▸ **EXERCISE**: For the data below, retype word for word the lines from the one containing "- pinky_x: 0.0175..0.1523" through the one containing "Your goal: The"; drop the pictures.

▸ **Dataset records**:
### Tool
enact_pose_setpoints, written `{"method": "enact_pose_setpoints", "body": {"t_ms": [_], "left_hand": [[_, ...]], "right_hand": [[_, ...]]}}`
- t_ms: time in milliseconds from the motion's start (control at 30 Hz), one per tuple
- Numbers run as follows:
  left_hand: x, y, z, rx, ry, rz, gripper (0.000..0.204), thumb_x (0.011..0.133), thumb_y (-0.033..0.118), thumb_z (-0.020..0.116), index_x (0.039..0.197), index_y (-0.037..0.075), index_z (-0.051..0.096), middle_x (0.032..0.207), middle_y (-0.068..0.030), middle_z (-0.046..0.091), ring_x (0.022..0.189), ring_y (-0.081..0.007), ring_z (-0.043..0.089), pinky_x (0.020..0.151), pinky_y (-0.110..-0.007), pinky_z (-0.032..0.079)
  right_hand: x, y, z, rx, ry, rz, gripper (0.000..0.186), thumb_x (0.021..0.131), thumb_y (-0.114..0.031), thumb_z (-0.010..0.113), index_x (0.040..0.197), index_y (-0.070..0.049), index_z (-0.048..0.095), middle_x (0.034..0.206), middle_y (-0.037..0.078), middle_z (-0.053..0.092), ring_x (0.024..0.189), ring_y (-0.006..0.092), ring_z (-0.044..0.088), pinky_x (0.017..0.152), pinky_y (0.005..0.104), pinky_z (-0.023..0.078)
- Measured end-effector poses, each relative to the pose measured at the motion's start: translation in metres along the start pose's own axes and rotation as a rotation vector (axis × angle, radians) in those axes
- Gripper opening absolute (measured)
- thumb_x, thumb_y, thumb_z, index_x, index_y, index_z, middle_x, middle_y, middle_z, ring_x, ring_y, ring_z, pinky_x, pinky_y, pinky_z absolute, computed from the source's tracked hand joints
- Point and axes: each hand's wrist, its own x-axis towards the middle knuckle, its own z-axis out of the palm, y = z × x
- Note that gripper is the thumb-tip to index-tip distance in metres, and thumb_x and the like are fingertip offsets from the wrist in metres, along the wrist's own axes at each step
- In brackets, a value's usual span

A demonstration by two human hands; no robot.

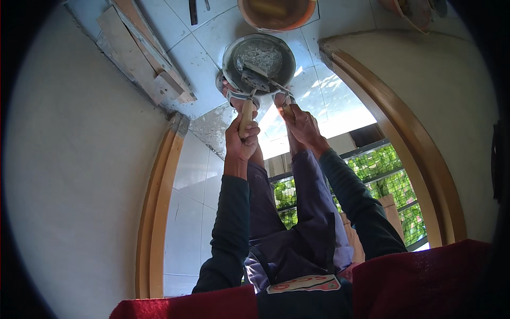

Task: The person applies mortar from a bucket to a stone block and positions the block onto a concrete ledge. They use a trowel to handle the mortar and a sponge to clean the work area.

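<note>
Clenching wooden handles (246, 119) in left hand (240, 141) and right hand (305, 127) near round, gritty pan (231, 63); wearing printed patch (303, 285).

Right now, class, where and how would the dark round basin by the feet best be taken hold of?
Probably by the rim of the basin, from its left and right: it is round and open-topped, with no handle showing. The near side seems worse: the feet and a tool blade are there. The left hand and right hand each grip a wooden-handled tool, so would need freeing.
</note>
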Motion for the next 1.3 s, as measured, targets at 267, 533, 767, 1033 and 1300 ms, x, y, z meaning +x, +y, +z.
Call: {"method": "enact_pose_setpoints", "body": {"t_ms": [267, 533, 767, 1033, 1300], "left_hand": [[-0.011, -0.001, -0.011, -0.115, 0.014, -0.011, 0.048, 0.106, 0.033, 0.046, 0.129, -0.009, 0.047, 0.075, -0.0049, 0.049, 0.055, -0.0088, 0.045, 0.039, -0.021, 0.028], [-0.028, -0.008, 0.02, 0.008, -0.017, -0.007, 0.05, 0.107, 0.035, 0.046, 0.137, -0.005, 0.041, 0.075, -0.003, 0.046, 0.055, -0.0063, 0.044, 0.039, -0.019, 0.03], [-0.027, 0.013, 0.02, 0.039, 0.043, -0.039, 0.05, 0.108, 0.032, 0.046, 0.137, -0.008, 0.041, 0.077, -0.0033, 0.047, 0.055, -0.0061, 0.045, 0.04, -0.019, 0.03], [-0.008, 0.004, 0.014, 0.009, 0.006, -0.174, 0.049, 0.107, 0.03, 0.044, 0.137, -0.009, 0.038, 0.078, -0.0033, 0.047, 0.055, -0.0057, 0.044, 0.041, -0.019, 0.029], [-0.013, 0.013, 0.012, -0.011, -0.007, -0.106, 0.05, 0.108, 0.031, 0.045, 0.137, -0.009, 0.041, 0.078, -0.004, 0.046, 0.056, -0.0062, 0.044, 0.04, -0.02, 0.029]], "right_hand": [[0.006, 0.001, -0.01, 0.082, 0.02, -0.001, 0.044, 0.099, -0.044, 0.055, 0.124, -0.008, 0.055, 0.087, 0.029, 0.07, 0.086, 0.0503, 0.068, 0.076, 0.0579, 0.054], [0.04, 0.029, -0.012, -0.037, 0.041, 0.086, 0.055, 0.097, -0.054, 0.054, 0.12, -0.004, 0.061, 0.088, 0.029, 0.07, 0.085, 0.05, 0.068, 0.074, 0.0542, 0.055], [-0.041, -0.03, -0.04, 0.147, -0.011, -0.12, 0.035, 0.1, -0.034, 0.063, 0.118, -0.005, 0.059, 0.091, 0.023, 0.071, 0.085, 0.0387, 0.073, 0.069, 0.0434, 0.056], [0.049, 0.028, -0.014, -0.078, -0.036, 0.084, 0.043, 0.097, -0.039, 0.061, 0.128, -0.01, 0.056, 0.09, 0.024, 0.072, 0.084, 0.0455, 0.07, 0.071, 0.0529, 0.056], [-0.005, 0.01, -0.011, -0.006, 0.014, -0.032, 0.041, 0.097, -0.04, 0.06, 0.123, -0.008, 0.058, 0.09, 0.028, 0.07, 0.088, 0.0465, 0.069, 0.076, 0.0537, 0.055]]}}
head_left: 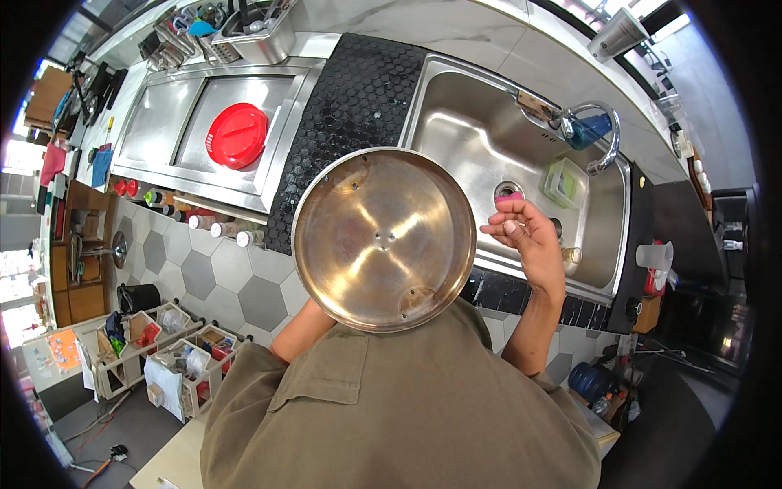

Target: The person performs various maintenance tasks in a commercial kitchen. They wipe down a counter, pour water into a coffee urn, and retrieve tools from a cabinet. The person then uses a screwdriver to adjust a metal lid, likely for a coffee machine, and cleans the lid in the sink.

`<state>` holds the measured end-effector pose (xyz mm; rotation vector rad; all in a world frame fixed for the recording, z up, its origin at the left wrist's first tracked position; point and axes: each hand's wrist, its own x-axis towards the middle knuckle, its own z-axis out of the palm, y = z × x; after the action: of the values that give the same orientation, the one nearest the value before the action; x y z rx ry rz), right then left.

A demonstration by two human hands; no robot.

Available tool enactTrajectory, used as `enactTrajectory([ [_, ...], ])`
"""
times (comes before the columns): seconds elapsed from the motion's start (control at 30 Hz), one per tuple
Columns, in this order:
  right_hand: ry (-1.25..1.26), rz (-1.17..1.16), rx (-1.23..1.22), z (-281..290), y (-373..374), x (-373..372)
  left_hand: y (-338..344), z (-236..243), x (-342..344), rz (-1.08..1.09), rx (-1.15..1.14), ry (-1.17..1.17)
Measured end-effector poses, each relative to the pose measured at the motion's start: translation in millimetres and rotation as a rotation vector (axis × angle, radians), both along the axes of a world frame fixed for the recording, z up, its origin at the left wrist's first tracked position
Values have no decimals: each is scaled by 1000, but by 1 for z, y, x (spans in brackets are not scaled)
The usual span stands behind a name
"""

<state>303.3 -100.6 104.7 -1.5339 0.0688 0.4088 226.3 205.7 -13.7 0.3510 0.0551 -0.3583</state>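
A large round steel pan [383, 238] is held up close below my head, its shiny inside facing me with rivets and a small centre hole visible. My left hand is hidden behind the pan; only the left forearm shows beneath it, so it appears to hold the pan from below. My right hand [525, 236] hovers at the front rim of the steel sink [456, 130], fingers curled loosely and apart, with nothing in it. A pink sponge [509, 197] lies just beyond its fingertips near the drain.
A curved tap [599, 130] stands at the sink's right. A clear green-tinted container [564, 182] sits in the basin. A red lid [236, 134] lies on the steel draining tray at the left. Bottles line a low shelf [195, 218]. Crates [163, 350] stand on the floor.
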Motion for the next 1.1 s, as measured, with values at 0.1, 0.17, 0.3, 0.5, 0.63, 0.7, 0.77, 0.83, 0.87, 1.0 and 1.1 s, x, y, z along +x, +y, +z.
enactTrajectory([
  [0.1, 47, 33, -5, 4, -1, 1, 0, 0, 0, 4, 2, -1],
  [0.17, 48, 24, 3, 1, -1, 1, -1, 0, 0, 4, 1, -3],
  [0.3, 17, 31, 18, -1, -5, 1, 0, 1, 0, 5, -1, -1],
  [0.5, -96, -119, -141, 4, -6, 2, 0, 0, -1, 5, -8, 0],
  [0.63, -131, -205, -58, 9, -1, 4, 0, 0, -1, 1, -9, -2],
  [0.7, -162, -204, -34, 16, 4, 2, 1, 0, -1, 1, -9, -4],
  [0.77, -203, -196, -36, 22, 9, -2, 1, -1, -1, -6, -13, -1],
  [0.83, -244, -199, -23, 33, 19, -6, 0, -2, -1, -6, -15, -1],
  [0.87, -265, -200, -16, 38, 24, -9, 0, -2, -1, -9, -16, -1],
  [1.0, -389, -71, -10, 46, 43, -16, -2, -3, 1, -15, -23, -9],
  [1.1, -630, 76, -239, 45, 61, -12, -3, -4, 1, -20, -33, -16],
])
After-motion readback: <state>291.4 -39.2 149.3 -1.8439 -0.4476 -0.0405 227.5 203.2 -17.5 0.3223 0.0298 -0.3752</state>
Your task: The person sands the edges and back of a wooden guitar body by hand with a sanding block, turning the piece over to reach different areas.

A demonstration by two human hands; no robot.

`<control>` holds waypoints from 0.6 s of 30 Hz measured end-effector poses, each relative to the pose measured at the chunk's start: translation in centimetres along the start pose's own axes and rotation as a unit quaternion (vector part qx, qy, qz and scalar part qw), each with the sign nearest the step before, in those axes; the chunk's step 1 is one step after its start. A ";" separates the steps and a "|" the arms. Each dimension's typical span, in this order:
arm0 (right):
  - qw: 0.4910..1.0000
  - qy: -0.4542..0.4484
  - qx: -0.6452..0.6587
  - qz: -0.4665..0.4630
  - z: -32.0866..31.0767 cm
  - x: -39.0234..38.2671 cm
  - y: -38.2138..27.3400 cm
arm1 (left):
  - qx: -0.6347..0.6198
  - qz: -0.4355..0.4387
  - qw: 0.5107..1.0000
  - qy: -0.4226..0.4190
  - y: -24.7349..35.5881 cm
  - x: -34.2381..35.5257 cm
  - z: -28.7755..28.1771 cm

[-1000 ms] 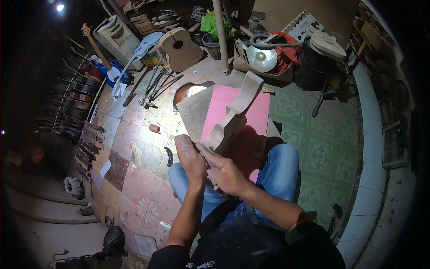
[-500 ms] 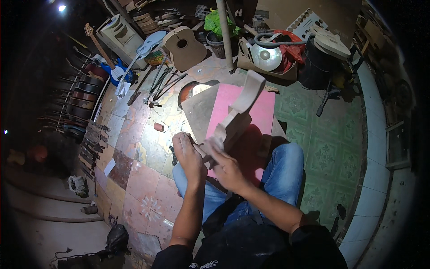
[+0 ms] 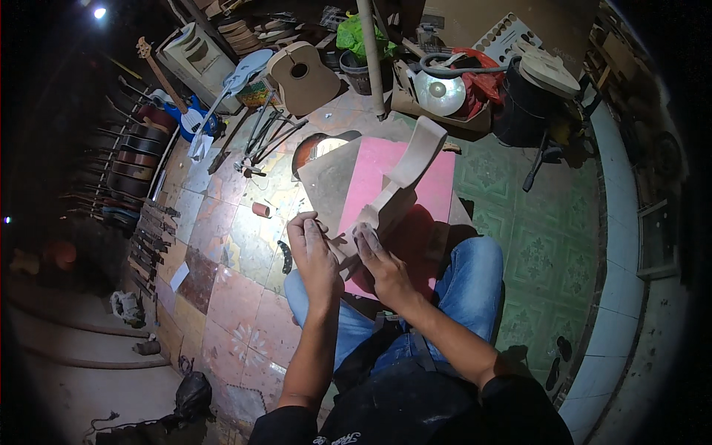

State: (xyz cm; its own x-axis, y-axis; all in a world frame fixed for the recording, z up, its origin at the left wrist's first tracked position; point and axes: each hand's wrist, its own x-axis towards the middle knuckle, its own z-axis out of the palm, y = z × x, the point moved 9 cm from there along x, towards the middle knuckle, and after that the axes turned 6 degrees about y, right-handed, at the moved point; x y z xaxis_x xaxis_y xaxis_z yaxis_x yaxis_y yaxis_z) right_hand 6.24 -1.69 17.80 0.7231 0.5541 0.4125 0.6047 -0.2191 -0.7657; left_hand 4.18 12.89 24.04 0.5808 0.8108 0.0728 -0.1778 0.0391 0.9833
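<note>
An unfinished wooden guitar body [image 3: 393,194], pale and bare, stands on edge between my knees, its curved rim facing up and slanting away to the right. At its near left end, my left hand [image 3: 314,254] grips the wood, thumb side in, with the fingers curled. My right hand [image 3: 383,268] presses on the rim close by, fingers held together and bent at the tips. Whatever lies under those fingertips is hidden. Beneath the wood is a pink board [image 3: 371,167], partly over a grey-brown board [image 3: 326,182].
A small brown roll [image 3: 261,210] and a black curved piece [image 3: 285,256] lie on the tiles to the left. Beyond are clamps [image 3: 271,137], a blue electric guitar [image 3: 194,119] and an acoustic guitar body [image 3: 302,78]. A pole [image 3: 371,59] stands ahead; a black bin [image 3: 519,111] is at right.
My right hand, blurred before, now shows sharply on the rim, slightly farther right. The guitar body has tilted slightly, its far end shifting right. My left hand stays at the near end.
</note>
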 end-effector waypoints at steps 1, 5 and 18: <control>1.000 -0.002 0.002 0.000 0.1 0.3 -1.0 | 0.005 0.012 1.000 -0.008 -0.2 0.1 -0.2; 0.970 0.076 0.216 0.077 -0.7 0.4 -4.9 | 0.013 0.004 1.000 0.024 0.1 0.2 -1.0; 0.997 0.034 0.065 0.039 0.0 0.7 -1.0 | -0.018 -0.030 0.999 0.038 -0.2 0.3 -1.2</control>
State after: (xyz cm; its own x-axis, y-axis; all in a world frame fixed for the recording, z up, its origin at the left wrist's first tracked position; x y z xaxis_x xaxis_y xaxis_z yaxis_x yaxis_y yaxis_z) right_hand 6.14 -1.04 18.88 0.7898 0.4828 0.3784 0.5004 -0.1504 -0.8526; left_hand 3.47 13.79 23.63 0.5294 0.8484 0.0002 -0.1735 0.1080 0.9789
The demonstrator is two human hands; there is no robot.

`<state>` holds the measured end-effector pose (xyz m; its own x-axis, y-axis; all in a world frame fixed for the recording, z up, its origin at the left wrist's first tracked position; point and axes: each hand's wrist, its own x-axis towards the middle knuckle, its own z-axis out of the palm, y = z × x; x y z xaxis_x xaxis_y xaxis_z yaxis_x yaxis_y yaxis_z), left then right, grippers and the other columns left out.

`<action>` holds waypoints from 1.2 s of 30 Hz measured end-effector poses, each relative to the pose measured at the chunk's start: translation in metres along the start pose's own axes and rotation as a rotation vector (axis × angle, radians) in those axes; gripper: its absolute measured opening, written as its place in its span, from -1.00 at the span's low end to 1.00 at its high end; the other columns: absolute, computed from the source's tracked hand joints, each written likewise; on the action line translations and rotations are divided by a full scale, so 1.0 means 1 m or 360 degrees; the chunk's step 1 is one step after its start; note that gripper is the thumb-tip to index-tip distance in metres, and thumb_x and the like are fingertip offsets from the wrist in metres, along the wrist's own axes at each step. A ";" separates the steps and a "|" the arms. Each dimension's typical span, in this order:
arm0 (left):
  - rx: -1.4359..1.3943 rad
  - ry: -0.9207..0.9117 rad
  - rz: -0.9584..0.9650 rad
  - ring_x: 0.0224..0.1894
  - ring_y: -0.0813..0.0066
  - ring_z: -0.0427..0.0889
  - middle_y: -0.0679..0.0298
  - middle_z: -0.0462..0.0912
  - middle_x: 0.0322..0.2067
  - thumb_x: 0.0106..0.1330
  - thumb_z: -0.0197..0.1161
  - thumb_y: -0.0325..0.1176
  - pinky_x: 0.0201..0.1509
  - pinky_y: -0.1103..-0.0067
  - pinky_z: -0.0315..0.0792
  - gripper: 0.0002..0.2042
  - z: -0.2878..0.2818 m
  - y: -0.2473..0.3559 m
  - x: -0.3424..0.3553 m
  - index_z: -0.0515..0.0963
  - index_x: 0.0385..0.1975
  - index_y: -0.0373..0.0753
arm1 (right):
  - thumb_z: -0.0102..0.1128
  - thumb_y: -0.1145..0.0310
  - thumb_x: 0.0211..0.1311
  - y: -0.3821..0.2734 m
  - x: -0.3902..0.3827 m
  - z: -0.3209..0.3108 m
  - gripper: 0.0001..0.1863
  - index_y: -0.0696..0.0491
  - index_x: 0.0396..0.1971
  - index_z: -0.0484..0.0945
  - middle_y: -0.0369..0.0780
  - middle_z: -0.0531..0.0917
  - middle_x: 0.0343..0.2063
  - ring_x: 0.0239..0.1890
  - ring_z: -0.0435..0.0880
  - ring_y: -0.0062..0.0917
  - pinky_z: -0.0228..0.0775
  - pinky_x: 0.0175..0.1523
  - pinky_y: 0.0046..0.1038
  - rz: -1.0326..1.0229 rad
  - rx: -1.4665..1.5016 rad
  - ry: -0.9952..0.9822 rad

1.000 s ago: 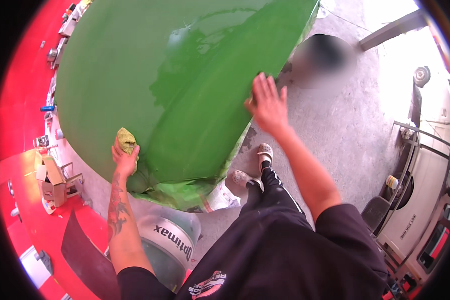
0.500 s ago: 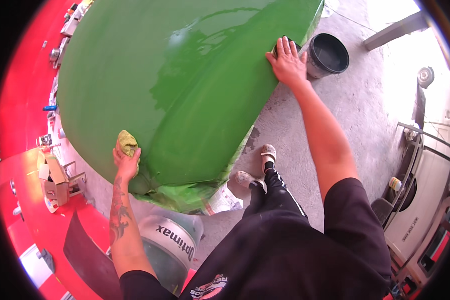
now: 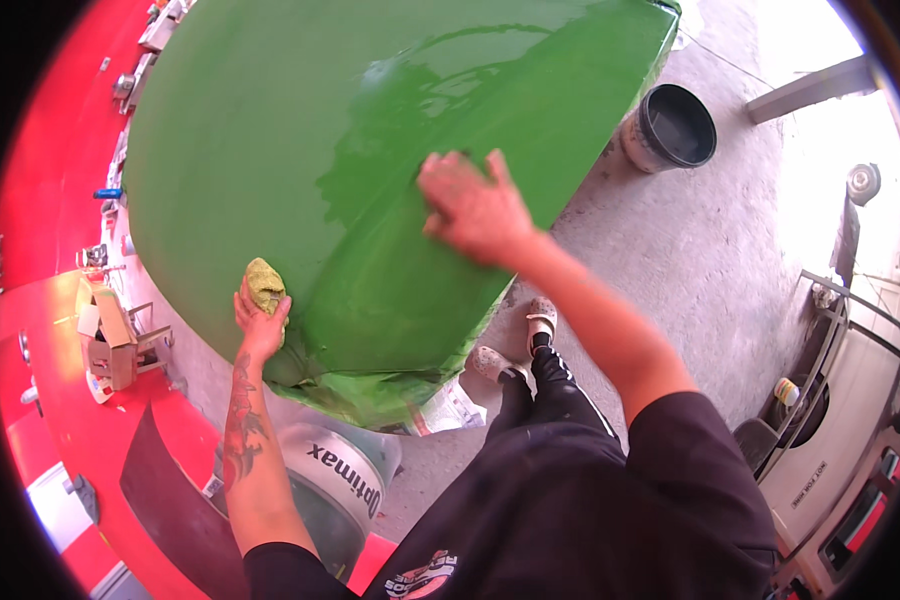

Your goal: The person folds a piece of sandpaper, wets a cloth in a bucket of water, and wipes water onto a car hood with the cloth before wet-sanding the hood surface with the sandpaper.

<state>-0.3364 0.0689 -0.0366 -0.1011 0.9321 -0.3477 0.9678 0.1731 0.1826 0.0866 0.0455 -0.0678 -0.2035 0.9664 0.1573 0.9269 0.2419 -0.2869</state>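
A large glossy green panel (image 3: 350,130) fills the upper middle of the view, curving down toward me. My left hand (image 3: 260,325) presses a small yellow-green cloth (image 3: 265,283) against the panel's lower left edge. My right hand (image 3: 475,205) lies flat on the shiny surface near its right side, fingers spread, holding nothing. The hand looks slightly blurred.
A black bucket (image 3: 675,125) stands on the grey concrete floor (image 3: 710,260) at the upper right. A grey drum (image 3: 335,480) sits under the panel's near end. A red bodywork surface (image 3: 50,200) runs along the left. Vehicles stand at the right edge.
My right hand has slid from the panel's right edge near the bucket back toward the middle of the green surface. My left hand and the cloth have stayed in place.
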 end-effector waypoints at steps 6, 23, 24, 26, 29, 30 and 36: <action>-0.0006 -0.0027 -0.0052 0.45 -0.06 -0.34 -0.01 -0.30 0.41 0.20 0.26 0.11 0.47 0.18 -0.27 0.00 0.001 0.001 -0.001 -0.34 0.42 -0.07 | -0.36 -0.17 0.40 0.152 0.057 -0.002 -0.31 -0.15 0.42 -0.05 -0.33 0.00 0.44 0.46 -0.01 -0.48 -0.34 0.43 0.15 0.0699 -0.0282 0.0027; -0.0093 -0.0149 -0.0218 0.43 -0.26 -0.41 0.00 -0.51 0.42 0.09 0.31 0.19 0.34 -0.20 -0.12 0.10 0.003 0.027 -0.003 -0.44 0.41 0.17 | 0.07 -0.05 0.20 -0.228 -0.038 0.061 -0.25 -0.04 0.34 0.15 -0.29 0.18 0.37 0.43 0.06 -0.44 -0.17 0.41 0.11 -0.0663 0.0260 -0.0277; -0.0075 -0.0176 -0.0223 0.43 -0.28 -0.41 -0.01 -0.51 0.42 0.08 0.32 0.19 0.34 -0.19 -0.12 0.11 0.003 0.027 -0.004 -0.45 0.41 0.17 | 0.05 -0.07 0.21 -0.225 -0.034 0.056 -0.27 -0.06 0.32 0.18 -0.30 0.18 0.37 0.43 0.06 -0.45 -0.18 0.41 0.09 -0.0695 0.0166 -0.0338; -0.0206 -0.0206 -0.0261 0.43 -0.29 -0.39 -0.03 -0.48 0.42 0.13 0.33 0.09 0.34 -0.19 -0.12 0.04 -0.010 0.047 -0.020 -0.37 0.42 0.17 | 0.01 -0.07 0.24 -0.189 -0.026 0.033 -0.31 -0.11 0.32 0.18 -0.30 0.18 0.38 0.43 0.08 -0.45 -0.20 0.42 0.08 -0.0575 0.0000 -0.0362; -0.0225 -0.0035 -0.0121 0.39 -0.38 -0.27 -0.10 -0.28 0.41 0.18 0.31 -0.04 0.28 -0.22 0.01 -0.07 -0.003 0.034 -0.028 -0.25 0.42 0.11 | -0.10 -0.02 0.32 -0.135 -0.024 0.010 -0.33 -0.11 0.37 0.10 -0.32 0.09 0.42 0.45 0.04 -0.41 -0.25 0.42 0.09 0.0080 -0.0274 -0.0307; -0.0299 0.0073 0.0117 0.37 -0.31 -0.13 -0.07 -0.11 0.35 0.15 0.30 -0.16 0.29 -0.11 0.08 -0.18 -0.001 0.030 -0.030 -0.08 0.37 0.07 | -0.09 0.01 0.32 -0.117 -0.034 0.012 -0.31 -0.08 0.39 0.05 -0.31 0.05 0.43 0.46 0.01 -0.41 -0.28 0.44 0.08 0.0168 -0.0318 -0.0243; -0.0440 0.0133 0.0746 0.05 0.10 0.50 0.12 0.48 -0.02 0.07 0.26 -0.41 0.04 0.28 0.49 -0.52 -0.017 -0.003 -0.049 0.42 0.07 -0.01 | -0.12 -0.02 0.33 -0.235 -0.054 0.033 -0.33 -0.02 0.36 0.13 -0.25 0.02 0.43 0.48 -0.09 -0.41 -0.27 0.46 0.00 -0.0385 -0.0270 -0.0672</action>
<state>-0.3386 0.0286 -0.0044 0.2975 0.9496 -0.0986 0.8181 -0.2003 0.5391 -0.1306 -0.0603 -0.0397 -0.4952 0.8442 -0.2050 0.8687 0.4789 -0.1266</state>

▸ **RESPONSE AREA**:
  - pinky_x: 0.0175..0.1523
  - pinky_y: 0.0046..0.1038
  - rz: -1.0326..1.0229 rad
  - rx: -1.4665..1.5016 rad
  - ry: -0.9952..0.9822 rad

1.000 s ago: 
0.500 s ago: 
now: 

Your goal: The person folds a piece of sandpaper, wets a cloth in a bucket of water, and wipes water onto a car hood with the cloth before wet-sanding the hood surface with the sandpaper.

The output requires nothing else.